Directions for this task:
Return the data below exactly, but only from the line containing "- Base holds" through the line containing "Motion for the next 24", with both of those lines included.

Source records:
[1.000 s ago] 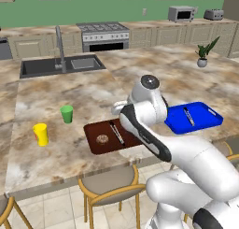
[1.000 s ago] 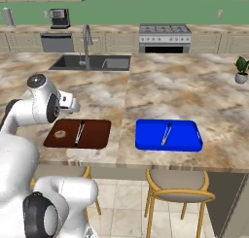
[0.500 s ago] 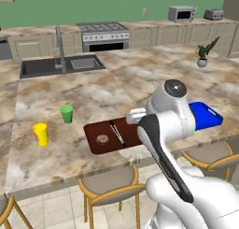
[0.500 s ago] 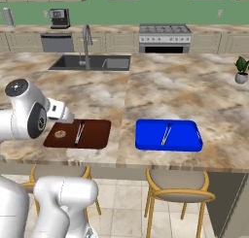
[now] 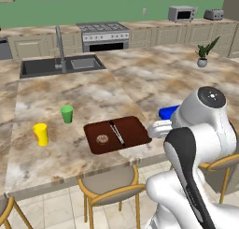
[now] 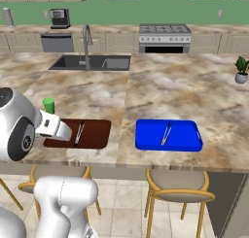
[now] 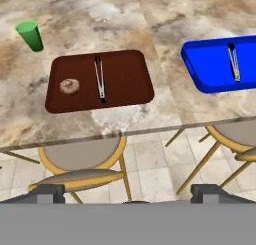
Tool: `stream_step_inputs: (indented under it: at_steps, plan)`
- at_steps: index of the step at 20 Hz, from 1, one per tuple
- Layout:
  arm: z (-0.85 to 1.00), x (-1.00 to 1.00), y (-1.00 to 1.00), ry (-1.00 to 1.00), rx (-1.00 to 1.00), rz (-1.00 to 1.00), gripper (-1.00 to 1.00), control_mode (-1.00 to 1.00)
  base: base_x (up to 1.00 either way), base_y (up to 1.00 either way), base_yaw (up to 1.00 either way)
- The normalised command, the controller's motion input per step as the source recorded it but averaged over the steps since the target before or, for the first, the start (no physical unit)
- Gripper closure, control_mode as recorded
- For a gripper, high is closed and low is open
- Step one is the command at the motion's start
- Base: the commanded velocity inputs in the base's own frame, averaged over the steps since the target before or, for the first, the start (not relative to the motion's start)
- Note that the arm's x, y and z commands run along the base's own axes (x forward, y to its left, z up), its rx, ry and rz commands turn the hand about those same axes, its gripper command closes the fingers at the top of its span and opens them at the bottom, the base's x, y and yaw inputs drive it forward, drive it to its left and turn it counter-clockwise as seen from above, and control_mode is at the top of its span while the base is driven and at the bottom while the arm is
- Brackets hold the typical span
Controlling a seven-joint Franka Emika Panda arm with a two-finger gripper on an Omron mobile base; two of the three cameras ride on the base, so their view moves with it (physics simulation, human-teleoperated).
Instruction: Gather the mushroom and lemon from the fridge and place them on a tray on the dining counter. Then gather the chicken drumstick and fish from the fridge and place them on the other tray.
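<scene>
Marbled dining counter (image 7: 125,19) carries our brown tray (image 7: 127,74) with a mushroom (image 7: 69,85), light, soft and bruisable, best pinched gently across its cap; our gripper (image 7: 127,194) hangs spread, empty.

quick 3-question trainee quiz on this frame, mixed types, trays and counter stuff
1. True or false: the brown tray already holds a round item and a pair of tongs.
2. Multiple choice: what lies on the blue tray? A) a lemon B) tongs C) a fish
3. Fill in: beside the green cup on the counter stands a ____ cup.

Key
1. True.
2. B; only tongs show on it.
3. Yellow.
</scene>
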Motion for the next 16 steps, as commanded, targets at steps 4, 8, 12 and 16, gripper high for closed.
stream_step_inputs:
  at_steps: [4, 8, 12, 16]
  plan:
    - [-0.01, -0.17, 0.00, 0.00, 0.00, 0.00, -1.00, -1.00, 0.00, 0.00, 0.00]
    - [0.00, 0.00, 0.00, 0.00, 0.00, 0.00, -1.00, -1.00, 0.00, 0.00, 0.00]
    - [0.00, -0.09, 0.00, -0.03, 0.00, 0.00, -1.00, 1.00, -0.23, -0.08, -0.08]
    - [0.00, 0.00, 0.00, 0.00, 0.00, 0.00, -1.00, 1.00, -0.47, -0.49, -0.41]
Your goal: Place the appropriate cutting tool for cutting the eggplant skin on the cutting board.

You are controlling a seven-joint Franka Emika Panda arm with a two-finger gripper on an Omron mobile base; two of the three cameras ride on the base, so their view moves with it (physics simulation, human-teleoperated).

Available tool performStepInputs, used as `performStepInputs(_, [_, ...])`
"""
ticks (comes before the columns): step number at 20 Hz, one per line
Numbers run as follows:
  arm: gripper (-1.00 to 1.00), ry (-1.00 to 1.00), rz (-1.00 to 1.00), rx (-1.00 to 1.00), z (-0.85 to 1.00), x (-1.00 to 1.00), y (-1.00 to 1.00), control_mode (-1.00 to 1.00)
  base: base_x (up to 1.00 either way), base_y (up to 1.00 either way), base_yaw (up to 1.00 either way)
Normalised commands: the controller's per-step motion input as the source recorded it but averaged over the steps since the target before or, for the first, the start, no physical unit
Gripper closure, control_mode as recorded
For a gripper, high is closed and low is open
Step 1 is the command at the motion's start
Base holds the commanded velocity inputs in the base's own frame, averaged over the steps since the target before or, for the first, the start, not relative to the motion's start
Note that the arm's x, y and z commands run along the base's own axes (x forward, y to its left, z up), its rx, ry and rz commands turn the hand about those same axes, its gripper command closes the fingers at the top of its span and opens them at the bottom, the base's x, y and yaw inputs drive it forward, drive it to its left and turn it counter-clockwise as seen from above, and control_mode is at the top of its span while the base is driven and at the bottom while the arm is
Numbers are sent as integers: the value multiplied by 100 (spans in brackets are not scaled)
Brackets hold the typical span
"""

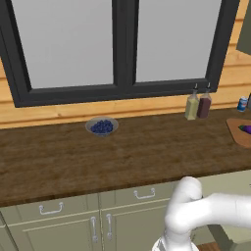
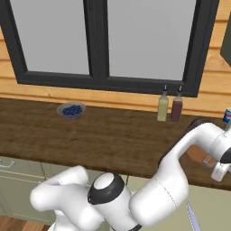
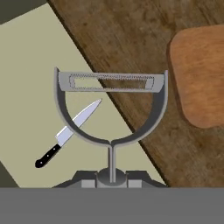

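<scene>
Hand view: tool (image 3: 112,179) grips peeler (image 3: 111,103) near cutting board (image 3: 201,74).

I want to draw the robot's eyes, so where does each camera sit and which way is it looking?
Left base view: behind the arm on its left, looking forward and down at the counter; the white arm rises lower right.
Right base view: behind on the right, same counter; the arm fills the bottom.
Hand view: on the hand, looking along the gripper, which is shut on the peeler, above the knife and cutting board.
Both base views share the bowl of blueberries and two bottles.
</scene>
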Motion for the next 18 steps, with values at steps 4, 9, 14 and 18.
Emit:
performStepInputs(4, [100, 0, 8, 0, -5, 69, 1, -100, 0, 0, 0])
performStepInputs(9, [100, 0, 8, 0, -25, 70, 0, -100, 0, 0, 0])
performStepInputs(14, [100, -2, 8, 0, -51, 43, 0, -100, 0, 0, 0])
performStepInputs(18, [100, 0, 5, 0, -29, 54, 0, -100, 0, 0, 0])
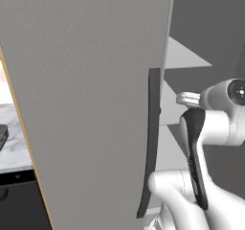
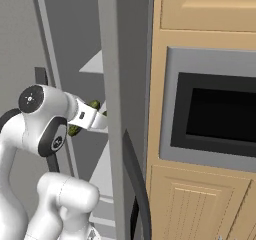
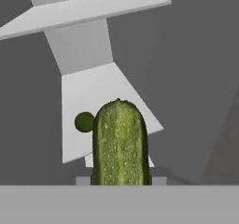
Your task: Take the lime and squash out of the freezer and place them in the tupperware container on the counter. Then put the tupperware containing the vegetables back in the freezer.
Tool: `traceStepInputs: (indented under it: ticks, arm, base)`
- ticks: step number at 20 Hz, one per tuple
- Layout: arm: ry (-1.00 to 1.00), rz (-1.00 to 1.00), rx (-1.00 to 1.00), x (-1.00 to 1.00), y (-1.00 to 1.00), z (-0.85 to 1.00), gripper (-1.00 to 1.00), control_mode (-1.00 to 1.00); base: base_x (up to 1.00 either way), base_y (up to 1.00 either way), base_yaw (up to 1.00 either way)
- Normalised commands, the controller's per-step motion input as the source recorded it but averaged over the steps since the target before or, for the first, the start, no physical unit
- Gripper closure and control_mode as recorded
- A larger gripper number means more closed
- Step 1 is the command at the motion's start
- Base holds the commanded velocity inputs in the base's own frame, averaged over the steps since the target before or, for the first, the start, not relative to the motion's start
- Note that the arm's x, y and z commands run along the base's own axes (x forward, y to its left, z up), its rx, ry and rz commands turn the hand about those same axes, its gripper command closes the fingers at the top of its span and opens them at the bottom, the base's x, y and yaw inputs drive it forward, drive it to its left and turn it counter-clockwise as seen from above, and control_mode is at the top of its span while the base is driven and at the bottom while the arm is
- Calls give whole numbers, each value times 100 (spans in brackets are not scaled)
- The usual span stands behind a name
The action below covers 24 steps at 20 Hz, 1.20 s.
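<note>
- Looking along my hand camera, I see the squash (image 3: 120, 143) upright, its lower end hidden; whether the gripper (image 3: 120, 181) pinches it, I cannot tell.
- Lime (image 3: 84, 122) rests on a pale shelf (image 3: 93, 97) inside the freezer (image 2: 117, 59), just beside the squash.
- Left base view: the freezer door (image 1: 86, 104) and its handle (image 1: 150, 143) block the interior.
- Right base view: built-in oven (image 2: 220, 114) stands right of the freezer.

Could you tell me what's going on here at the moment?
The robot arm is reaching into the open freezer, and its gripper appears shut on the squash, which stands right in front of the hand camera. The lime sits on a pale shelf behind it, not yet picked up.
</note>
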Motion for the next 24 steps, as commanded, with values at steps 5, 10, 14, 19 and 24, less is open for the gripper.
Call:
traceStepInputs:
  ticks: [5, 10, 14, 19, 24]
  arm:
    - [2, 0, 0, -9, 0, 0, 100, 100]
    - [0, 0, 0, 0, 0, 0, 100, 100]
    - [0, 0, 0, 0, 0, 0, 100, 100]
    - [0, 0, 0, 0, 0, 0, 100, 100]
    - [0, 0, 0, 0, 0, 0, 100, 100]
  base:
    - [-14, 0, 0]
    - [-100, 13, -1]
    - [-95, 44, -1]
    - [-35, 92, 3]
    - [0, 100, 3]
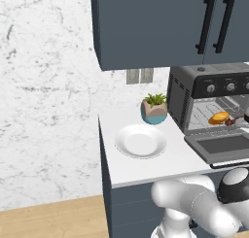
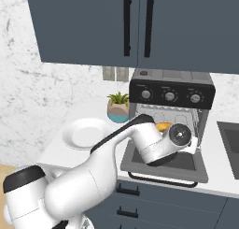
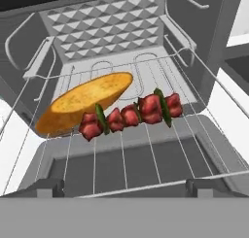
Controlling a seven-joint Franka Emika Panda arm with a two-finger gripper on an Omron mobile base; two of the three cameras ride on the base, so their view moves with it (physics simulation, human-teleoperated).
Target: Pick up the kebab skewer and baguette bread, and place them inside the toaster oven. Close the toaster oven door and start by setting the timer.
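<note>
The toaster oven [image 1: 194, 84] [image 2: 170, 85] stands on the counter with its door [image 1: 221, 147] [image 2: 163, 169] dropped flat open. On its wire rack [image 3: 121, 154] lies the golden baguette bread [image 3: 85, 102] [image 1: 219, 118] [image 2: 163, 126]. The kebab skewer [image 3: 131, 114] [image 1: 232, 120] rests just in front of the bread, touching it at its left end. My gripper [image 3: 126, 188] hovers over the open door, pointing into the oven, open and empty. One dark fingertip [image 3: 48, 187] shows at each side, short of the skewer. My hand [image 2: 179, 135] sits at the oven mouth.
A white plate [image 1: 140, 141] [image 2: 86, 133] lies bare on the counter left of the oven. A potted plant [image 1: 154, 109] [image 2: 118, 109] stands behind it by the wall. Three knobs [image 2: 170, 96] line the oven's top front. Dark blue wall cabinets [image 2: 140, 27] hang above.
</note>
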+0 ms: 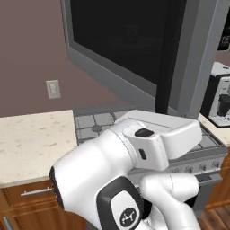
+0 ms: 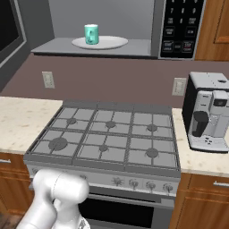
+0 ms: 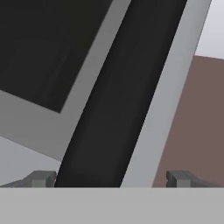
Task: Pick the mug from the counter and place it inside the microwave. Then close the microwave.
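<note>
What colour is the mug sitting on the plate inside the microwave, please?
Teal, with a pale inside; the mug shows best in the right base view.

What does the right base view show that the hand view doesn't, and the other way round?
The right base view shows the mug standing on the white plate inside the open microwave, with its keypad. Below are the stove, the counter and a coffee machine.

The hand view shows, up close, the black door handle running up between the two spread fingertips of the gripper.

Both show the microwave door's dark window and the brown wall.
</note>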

The completed task:
- Base holds the commanded velocity inputs in the base's own frame, averaged over the steps since the target before or, for the first, the start, not relative to the motion's start
- Note that the arm's x, y and z commands run along the base's own axes (x forward, y to its left, z up), its rx, ry and rz commands turn the hand about those same axes, its gripper command closes the fingers at the top of its span and opens them at the bottom, the base's x, y and yaw inputs drive it forward, drive it to its left and turn it counter-clockwise as seen from above, and control_mode is at the top of its span while the base is driven and at the bottom while the arm is
- Calls give whole numbers, each value times 100 (spans in brackets are not scaled)
- The usual span stands behind a name
The action below covers 24 steps at 20 Hz, 1.20 s.
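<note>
- Looking along my hand camera, I see the squash (image 3: 120, 143) upright, its lower end hidden; whether the gripper (image 3: 120, 181) pinches it, I cannot tell.
- Lime (image 3: 84, 122) rests on a pale shelf (image 3: 93, 97) inside the freezer (image 2: 117, 59), just beside the squash.
- Left base view: the freezer door (image 1: 86, 104) and its handle (image 1: 150, 143) block the interior.
- Right base view: built-in oven (image 2: 220, 114) stands right of the freezer.

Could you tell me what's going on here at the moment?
The robot arm is reaching into the open freezer, and its gripper appears shut on the squash, which stands right in front of the hand camera. The lime sits on a pale shelf behind it, not yet picked up.
</note>
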Motion for the next 24 steps, as commanded, with values at steps 5, 10, 14, 19 and 24, less is open for the gripper.

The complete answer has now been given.